_What to produce_: Look through the lines below and extract each one that contains "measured".

_Exercise data_:
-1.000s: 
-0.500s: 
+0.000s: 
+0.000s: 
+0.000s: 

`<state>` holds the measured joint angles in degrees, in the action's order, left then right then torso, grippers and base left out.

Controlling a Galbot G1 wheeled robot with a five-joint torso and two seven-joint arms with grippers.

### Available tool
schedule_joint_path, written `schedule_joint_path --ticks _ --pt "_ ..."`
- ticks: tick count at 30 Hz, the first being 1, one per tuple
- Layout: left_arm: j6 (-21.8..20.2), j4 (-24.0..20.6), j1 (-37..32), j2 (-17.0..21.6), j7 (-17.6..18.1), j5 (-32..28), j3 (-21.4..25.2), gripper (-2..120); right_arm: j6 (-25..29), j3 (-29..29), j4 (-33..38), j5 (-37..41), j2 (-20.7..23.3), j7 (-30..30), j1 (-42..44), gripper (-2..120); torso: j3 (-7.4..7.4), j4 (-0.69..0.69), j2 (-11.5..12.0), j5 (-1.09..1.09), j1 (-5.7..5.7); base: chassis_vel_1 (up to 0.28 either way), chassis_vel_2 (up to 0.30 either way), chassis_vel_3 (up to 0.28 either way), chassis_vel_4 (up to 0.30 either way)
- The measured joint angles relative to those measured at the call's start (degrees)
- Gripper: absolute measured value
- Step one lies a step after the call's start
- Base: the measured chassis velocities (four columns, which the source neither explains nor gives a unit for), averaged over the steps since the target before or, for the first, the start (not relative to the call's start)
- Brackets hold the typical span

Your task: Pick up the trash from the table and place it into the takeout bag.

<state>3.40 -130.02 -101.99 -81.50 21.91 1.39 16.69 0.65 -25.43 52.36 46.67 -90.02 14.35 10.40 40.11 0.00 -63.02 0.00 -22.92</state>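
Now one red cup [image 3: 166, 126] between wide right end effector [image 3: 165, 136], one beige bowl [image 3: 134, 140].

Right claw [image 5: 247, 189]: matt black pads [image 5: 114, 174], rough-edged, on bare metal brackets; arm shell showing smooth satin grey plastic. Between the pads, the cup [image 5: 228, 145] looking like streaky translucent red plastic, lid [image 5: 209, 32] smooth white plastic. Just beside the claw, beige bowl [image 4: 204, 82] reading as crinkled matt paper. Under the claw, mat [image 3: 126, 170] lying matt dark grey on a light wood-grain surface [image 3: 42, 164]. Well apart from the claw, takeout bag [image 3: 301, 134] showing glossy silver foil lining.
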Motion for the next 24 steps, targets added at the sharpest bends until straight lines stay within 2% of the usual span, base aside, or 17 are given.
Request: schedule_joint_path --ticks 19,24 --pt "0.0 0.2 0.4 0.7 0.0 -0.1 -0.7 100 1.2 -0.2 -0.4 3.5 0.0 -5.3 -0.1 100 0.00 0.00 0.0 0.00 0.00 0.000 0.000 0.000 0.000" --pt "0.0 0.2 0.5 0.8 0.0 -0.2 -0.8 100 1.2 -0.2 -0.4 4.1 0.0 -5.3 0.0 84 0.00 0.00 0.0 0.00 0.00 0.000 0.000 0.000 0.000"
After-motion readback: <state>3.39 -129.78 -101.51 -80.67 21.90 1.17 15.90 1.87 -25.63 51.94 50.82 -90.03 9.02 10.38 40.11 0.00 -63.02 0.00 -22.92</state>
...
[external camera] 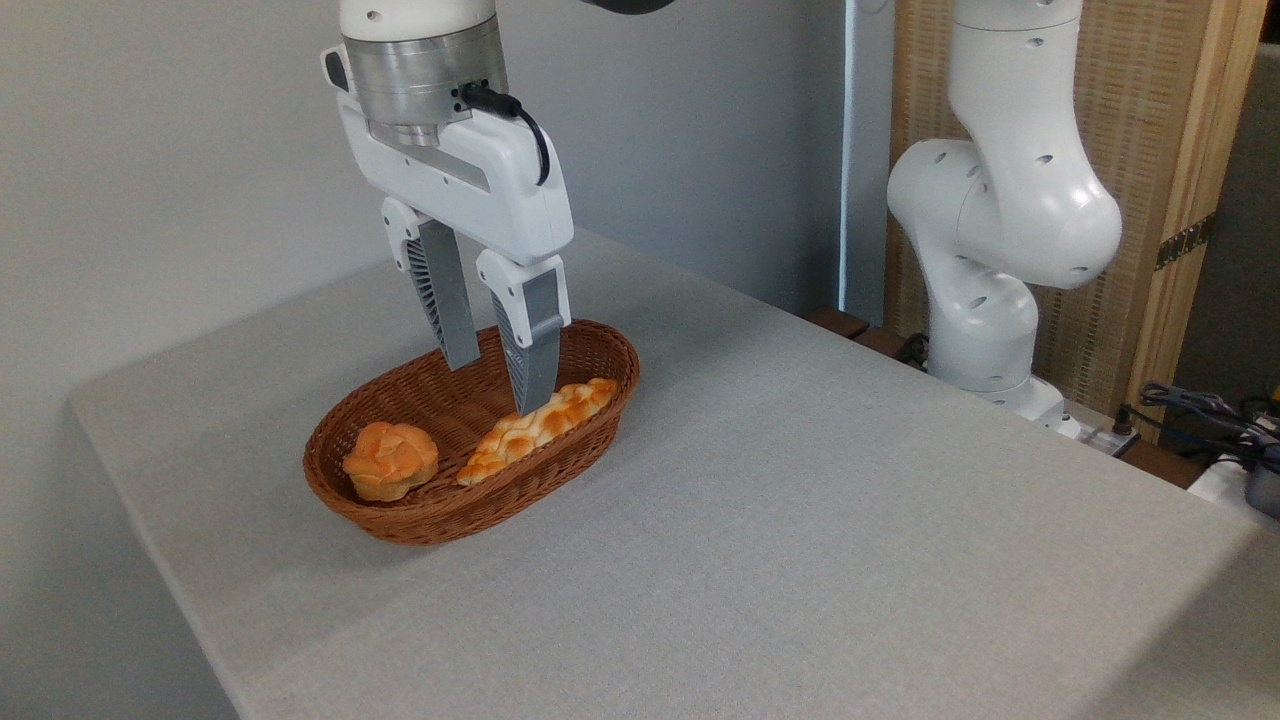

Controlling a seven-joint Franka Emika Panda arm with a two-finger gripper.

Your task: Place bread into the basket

_Result_:
`<state>` holds the measured joint angles in degrees, in the action's order, left then right then torso, grippers and base left out.
- The measured joint angles relative to those measured at the call's start (degrees)
- Gripper: absolute measured value
- Base: the measured chassis velocities (four columns, which the source neither explains nor gives a unit for), averaged over the steps since the target before or, for the first, the start (not relative to the call's start)

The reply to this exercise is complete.